Line by line, write out the material exactly.

- SUPPLIED DATA -
+---+

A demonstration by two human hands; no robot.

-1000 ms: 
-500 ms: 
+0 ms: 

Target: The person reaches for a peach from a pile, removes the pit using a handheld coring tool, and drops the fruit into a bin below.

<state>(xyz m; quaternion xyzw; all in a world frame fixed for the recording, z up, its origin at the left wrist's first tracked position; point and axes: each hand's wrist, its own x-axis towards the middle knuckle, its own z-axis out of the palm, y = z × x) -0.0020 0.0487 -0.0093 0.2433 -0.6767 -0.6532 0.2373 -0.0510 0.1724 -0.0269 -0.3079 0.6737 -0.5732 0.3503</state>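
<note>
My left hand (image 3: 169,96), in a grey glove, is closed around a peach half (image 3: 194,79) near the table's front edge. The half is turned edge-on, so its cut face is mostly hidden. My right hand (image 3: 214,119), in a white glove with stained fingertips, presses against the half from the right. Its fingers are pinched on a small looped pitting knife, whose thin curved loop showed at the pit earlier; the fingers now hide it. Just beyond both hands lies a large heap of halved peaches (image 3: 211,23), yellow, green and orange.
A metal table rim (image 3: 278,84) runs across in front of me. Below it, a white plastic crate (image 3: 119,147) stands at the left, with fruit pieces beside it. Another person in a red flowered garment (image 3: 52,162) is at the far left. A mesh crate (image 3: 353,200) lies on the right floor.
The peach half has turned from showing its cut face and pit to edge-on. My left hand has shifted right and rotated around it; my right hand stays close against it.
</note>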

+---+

- WRITTEN ANSWER -
A demonstration by two human hands; no robot.

-1000 ms: 
-500 ms: 
+0 ms: 

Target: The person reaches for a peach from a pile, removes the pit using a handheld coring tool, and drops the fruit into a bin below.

<state>(xyz m; quaternion xyzw; all in a world frame fixed for the recording, z up, its origin at the left wrist's first tracked position; point and axes: each hand's wrist, its own x-axis towards the middle knuckle, its own z-axis out of the palm, y = z × x) -0.0020 0.0487 -0.0093 0.2433 -0.6767 -0.6532 0.2373 -0.0510 0.1724 -0.0269 -0.3079 0.6737 -0.5732 0.3503</state>
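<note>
My left hand (image 3: 169,96), in a grey glove, is closed around a peach half (image 3: 194,79) near the table's front edge. The half is turned edge-on, so its cut face is mostly hidden. My right hand (image 3: 214,119), in a white glove with stained fingertips, presses against the half from the right. Its fingers are pinched on a small looped pitting knife, whose thin curved loop showed at the pit earlier; the fingers now hide it. Just beyond both hands lies a large heap of halved peaches (image 3: 211,23), yellow, green and orange.
A metal table rim (image 3: 278,84) runs across in front of me. Below it, a white plastic crate (image 3: 119,147) stands at the left, with fruit pieces beside it. Another person in a red flowered garment (image 3: 52,162) is at the far left. A mesh crate (image 3: 353,200) lies on the right floor.
The peach half has turned from showing its cut face and pit to edge-on. My left hand has shifted right and rotated around it; my right hand stays close against it.
</note>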

With that, the exercise is finished.